Friday, November 6, 2020

21 Pitfalls by Pat Sherwood

From Morning Chalkup

The pitfalls:

  1. You’re doing too much
    Do less, but do it better, Sherwood says. 
  2. Not enough intensity
    Intensity leads to the “good stuff.” Too much volume –  a link back to number one on the list – leads to less intense workouts. 
  3. Relative intensity
    Everybody is different, and intensity is individual to a person’s physical and psychological tolerance. Don’t try to murder yourself with every workout.
  4. Not taking rest days
    Sherwood calls this the “evil cousin” of doing too much; every person needs time to decompress, both mentally and physically. Rest is critical for intensity.
  5. You don’t respect the heavy days
    Dedicate a day to heavy lifting, and give the lift the respect it deserves. Heavy days typically get rushed, Sherwood says, which leads into an evil trap of feeling like you’re not doing enough, because you aren’t seeing strength gains. 
  6. You haven’t mastered the basics
    “Your air squat is not that great, but you want to add lots of load to it,” Sherwood explains. Don’t rush to advance before the fundamentals are rock solid. 
  7. You’re in need of some extra conditioning or gymnastics, but you decide to lift more
    In the CrossFit hierarchy, metabolic conditioning and gymnastics come before weightlifting and throwing. It’s really easy to jump to weight lifting before you’ve nailed a foundation.
  8. Cherry-picking
    There are so many wonderful things associated with variance,” Sherwood says. Cherry-picking workouts can lead to overtraining or bad recovery, because you’re wearing yourself down in one area. 
  9. You fear the 5K run
    “Don’t fear this, it’s good for you, you won’t lose your gains,” Sherwood explains.
  10.  You aren’t sprinting enough
    Those track days might sting, but Sherwood assures that sprinting is worth it, calling sprints “profoundly beneficial and critical.”
  11. You’re not scaling frequently enough
    Scaling is cool, scaling is your friend, scaling leads you to becoming a monster beast of fitness,” Sherwood says. It goes back to intensity; scaling keeps you from feeling too bogged down with RX weights.
  12.  Not giving your midline enough attention
    The midline is a critical piece of power transmission. It’s not a flashy thing to work on, but will pay huge dividends. 
  13.  The improper warm-up
    Sherwood lays out an example of a five-round workout: if you’re not feeling good until the end of the second round or beginning of the third, you’re probably not warming up enough. “Allow your body to walk into the workout actually prepared,” he says, “and things will most likely go better.” 
  14. The improper cool-down
    This can negatively affect your training for the next day, or even week. 
  15. You haven’t mastered the strict movements
    Always have a “little basket of strict movements” to back up your kip. 
  16. You’re not dedicating enough time to practice
    “Regular practice leads to wonderful things,” Sherwood says. It’s another one of those non-sexy things and is easy to blow off, but practice is linked to mechanics, consistency, and more. 
  17. You’re impatient
    Not all of the fitness will arrive today. It’s a long road. 
  18. Sleep
    “Nothing is going to go well if you’re not getting the sleep you need,” Sherwood points out. 
  19. Diet
    “Maybe, potentially, just maybe there’s just a little bit of room for improvement,” he says. 
  20. You link your performance in a workout to your worth
    Sherwood gives the example of former competitive athletes, who transition out of having their world revolve around training. “If they start to see a decline from any lifetime PR,” he explains. “They don’t feel good.”

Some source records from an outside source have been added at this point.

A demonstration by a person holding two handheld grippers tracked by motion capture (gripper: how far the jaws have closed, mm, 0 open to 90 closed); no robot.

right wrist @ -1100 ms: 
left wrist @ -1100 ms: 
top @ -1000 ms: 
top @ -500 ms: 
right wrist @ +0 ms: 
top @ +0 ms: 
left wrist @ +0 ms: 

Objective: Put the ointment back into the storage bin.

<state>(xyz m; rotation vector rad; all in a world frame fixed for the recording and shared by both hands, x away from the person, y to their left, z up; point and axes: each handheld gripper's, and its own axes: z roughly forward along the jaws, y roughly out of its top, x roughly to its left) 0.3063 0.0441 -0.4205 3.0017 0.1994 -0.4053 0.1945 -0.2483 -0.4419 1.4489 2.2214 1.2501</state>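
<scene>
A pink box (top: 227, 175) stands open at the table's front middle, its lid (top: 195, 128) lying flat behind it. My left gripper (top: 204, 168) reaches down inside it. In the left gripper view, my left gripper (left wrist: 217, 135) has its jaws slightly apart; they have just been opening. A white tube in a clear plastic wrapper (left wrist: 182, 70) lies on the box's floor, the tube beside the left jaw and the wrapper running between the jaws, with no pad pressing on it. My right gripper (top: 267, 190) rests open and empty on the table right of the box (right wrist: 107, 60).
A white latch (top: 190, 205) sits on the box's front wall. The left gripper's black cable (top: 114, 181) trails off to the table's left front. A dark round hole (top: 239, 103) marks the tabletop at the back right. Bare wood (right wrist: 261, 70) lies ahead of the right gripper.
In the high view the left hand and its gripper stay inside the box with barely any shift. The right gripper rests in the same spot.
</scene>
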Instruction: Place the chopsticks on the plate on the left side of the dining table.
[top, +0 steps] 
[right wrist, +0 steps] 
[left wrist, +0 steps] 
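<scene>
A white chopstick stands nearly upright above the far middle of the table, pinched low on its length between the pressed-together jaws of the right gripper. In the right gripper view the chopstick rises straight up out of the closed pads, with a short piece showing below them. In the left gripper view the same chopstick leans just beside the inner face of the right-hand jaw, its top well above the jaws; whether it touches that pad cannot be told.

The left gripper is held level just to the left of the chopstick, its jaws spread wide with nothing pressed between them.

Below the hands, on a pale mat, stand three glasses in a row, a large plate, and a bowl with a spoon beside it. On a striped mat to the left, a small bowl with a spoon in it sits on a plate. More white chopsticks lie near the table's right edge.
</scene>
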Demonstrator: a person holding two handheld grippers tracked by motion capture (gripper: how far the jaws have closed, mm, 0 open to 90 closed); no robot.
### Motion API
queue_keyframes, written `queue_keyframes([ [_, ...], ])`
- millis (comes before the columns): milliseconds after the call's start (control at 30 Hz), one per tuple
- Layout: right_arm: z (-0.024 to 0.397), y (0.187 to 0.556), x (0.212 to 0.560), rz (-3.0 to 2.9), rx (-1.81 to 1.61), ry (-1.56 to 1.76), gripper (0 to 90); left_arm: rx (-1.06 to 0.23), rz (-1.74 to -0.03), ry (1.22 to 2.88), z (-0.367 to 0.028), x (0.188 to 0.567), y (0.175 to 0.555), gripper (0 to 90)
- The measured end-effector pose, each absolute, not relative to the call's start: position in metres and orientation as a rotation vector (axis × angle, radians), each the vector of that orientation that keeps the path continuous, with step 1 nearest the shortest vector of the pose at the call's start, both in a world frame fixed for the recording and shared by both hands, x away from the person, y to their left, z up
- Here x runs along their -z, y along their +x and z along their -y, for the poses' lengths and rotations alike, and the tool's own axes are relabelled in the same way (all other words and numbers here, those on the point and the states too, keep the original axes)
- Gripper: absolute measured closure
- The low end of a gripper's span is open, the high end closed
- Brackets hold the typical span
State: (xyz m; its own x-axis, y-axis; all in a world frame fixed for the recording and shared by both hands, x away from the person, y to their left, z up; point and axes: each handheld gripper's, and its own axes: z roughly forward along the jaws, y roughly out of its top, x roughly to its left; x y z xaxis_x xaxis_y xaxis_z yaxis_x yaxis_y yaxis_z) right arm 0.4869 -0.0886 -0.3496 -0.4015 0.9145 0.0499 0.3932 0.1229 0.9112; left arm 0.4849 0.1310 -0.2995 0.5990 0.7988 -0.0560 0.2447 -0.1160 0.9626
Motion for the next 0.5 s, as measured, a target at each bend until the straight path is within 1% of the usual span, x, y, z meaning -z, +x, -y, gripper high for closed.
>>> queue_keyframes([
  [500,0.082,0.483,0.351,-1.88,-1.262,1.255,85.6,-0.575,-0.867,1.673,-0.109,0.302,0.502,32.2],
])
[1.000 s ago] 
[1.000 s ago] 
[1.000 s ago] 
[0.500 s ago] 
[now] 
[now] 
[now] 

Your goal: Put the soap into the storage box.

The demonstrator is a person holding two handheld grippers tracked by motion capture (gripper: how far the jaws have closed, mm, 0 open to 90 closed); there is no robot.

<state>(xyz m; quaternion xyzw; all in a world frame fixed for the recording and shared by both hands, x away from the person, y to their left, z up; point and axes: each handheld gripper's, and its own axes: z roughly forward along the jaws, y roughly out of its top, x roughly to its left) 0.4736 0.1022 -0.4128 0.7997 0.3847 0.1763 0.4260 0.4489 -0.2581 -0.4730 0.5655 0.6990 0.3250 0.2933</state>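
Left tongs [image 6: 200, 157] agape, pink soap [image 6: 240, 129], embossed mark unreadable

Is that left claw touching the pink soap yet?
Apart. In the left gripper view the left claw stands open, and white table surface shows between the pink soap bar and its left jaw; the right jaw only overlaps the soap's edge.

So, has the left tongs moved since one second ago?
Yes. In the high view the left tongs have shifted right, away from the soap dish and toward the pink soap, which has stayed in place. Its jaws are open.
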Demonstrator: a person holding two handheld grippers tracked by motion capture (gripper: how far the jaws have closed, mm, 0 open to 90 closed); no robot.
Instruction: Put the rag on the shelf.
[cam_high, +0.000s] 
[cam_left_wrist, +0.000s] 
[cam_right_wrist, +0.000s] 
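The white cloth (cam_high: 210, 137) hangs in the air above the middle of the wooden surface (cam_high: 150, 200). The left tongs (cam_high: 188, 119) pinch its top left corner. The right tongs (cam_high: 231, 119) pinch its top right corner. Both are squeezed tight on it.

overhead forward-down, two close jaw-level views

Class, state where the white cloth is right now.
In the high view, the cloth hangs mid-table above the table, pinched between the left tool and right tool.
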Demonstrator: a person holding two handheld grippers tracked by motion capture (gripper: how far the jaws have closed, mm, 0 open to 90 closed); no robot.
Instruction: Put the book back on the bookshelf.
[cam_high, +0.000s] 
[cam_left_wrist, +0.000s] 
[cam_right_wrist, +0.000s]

    But, he points out, that this added stress and expectation makes the time at the gym less fun. “You’re just working out,” he continues, “It has nothing to do with if you are a good or bad person.”
  21. You are comparing yourself unnecessarily
    “You are just trying to be a better version of the you that you were yesterday, or last week, or six months ago,” Sherwood says. Unnecessary comparison might not be as motivating as you thought.